> Exercise data

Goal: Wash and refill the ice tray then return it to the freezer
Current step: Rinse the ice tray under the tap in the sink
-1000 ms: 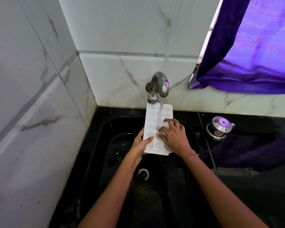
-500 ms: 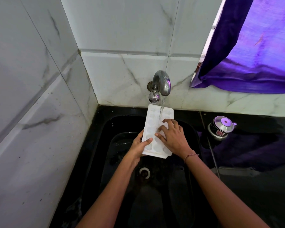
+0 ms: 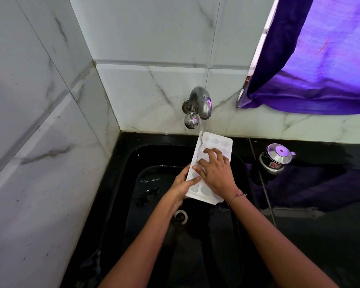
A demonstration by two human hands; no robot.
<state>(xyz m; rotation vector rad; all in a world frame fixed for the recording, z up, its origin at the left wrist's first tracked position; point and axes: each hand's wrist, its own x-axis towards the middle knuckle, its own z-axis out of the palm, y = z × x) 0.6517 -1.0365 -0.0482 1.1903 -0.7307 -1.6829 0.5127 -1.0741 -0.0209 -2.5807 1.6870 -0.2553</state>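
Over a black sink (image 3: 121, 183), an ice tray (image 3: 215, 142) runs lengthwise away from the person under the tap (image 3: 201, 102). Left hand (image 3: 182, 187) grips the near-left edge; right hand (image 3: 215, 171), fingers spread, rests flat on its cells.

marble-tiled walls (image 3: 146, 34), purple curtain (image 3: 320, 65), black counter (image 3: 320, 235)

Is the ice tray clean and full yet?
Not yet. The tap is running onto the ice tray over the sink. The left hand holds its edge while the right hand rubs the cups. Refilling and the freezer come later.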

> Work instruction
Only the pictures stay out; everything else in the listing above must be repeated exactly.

> Exercise solution
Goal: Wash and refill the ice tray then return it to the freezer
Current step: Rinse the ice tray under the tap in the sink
-1000 ms: 
-500 ms: 
+0 ms: 
A demonstration by two human hands; no robot.
<state>(xyz m; rotation vector rad; all in a world frame fixed for the recording, z up, its origin at the left wrist's first tracked position; point and axes: each hand's wrist, its own x-axis towards the middle knuckle, its own z-axis out of the palm, y = z × x) 0.6517 -1.0365 -0.0482 1.1903 -0.7307 -1.6829 0.5127 -1.0741 -0.0209 -2.5807 1.6870 -0.2553</state>
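Over a black sink (image 3: 121, 183), an ice tray (image 3: 215, 142) runs lengthwise away from the person under the tap (image 3: 201, 102). Left hand (image 3: 182, 187) grips the near-left edge; right hand (image 3: 215, 171), fingers spread, rests flat on its cells.

marble-tiled walls (image 3: 146, 34), purple curtain (image 3: 320, 65), black counter (image 3: 320, 235)

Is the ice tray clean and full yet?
Not yet. The tap is running onto the ice tray over the sink. The left hand holds its edge while the right hand rubs the cups. Refilling and the freezer come later.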

That concludes the output for this exercise.